Early and persistent induction of monocyte chemoattractant protein 1 in rat cardiac allografts

The early response gene for monocyte chemoattractant protein 1 (MCP-1) encodes a potent chemotactic factor that is specific for monocytes. To determine whether MCP-1 is involved in macrophage recruitment in cardiac allografts, we studied time-dependent MCP-1 gene and protein expression patterns in the heterotopic, Lewis to F-344 rat transplantation model (by reverse transcription-PCR and immunohistochemistry). There was a significant increase (8- to 12-fold) in MCP-1 gene transcripts in cardiac allografts compared with host hearts at 7, 14, and 28 days after transplantation. This induction was not observed with syngeneic transplants or hosts exposed to the same circulating cells and blood products. The MCP-1 gene product was expressed predominantly by mononuclear cells that double-stained with antimacrophage antibody (ED1) and localized to the interstitial and vascular spaces of the allografts.

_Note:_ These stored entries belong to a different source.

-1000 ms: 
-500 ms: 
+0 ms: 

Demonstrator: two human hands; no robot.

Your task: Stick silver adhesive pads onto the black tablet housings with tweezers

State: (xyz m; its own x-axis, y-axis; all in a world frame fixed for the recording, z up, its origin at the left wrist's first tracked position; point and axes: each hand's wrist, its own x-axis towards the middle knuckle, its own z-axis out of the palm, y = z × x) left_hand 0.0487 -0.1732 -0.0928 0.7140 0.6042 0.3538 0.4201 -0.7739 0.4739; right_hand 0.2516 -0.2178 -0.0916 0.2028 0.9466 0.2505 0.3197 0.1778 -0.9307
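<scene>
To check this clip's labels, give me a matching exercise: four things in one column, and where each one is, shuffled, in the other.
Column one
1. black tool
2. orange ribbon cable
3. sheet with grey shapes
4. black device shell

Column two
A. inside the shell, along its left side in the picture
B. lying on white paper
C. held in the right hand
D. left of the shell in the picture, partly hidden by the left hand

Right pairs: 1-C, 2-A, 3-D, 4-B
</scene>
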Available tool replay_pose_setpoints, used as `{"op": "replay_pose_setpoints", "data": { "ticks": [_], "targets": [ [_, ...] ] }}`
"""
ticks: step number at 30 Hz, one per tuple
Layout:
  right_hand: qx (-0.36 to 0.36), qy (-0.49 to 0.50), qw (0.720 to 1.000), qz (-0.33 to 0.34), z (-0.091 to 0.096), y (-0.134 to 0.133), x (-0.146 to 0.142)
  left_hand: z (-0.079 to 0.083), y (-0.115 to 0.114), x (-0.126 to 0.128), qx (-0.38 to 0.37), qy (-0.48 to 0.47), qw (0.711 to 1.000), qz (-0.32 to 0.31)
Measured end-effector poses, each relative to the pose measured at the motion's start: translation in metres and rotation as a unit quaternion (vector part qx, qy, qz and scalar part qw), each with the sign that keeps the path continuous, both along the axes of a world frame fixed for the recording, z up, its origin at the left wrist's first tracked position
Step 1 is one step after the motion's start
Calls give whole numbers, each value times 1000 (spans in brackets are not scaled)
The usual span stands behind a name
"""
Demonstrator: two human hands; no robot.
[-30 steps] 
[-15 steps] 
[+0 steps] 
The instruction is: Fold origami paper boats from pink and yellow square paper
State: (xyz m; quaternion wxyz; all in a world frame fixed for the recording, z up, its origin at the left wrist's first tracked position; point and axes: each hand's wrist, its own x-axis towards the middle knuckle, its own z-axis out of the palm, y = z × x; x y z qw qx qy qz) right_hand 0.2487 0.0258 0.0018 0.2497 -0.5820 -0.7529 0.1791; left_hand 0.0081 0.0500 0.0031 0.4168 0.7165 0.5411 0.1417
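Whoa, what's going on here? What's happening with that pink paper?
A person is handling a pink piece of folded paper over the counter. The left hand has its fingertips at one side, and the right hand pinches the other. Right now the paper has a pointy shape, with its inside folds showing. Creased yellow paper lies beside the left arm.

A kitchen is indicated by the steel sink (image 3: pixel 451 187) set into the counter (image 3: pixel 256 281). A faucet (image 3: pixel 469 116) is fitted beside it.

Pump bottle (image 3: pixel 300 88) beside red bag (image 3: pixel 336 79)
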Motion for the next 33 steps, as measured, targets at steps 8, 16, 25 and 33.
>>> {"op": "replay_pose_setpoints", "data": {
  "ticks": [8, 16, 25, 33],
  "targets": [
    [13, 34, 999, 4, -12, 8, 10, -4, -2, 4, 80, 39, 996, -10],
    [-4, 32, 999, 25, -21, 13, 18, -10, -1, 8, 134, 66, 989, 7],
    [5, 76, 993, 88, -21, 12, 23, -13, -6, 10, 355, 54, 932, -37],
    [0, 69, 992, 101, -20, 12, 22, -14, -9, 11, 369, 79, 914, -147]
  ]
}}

Immunocytochemical cell counting revealed significant increases in both MCP-1- and ED1-immunopositive cells in 7-, 14-, and 28-day allografts (in comparison with day 0 hearts). The absolute number of MCP-1-positive cells (5-7%) was lower than that of ED1-positive cells (25-34%) at all time points, suggesting that MCP-1-positive cells represent a subpopulation of activated macrophages. The persistent expression of MCP-1 in association with increased macrophage localization suggests that this inducible mediator contributes to the chronic inflammatory response following cardiac transplantation and that it may play a role in the pathogenesis of transplant arteriosclerosis.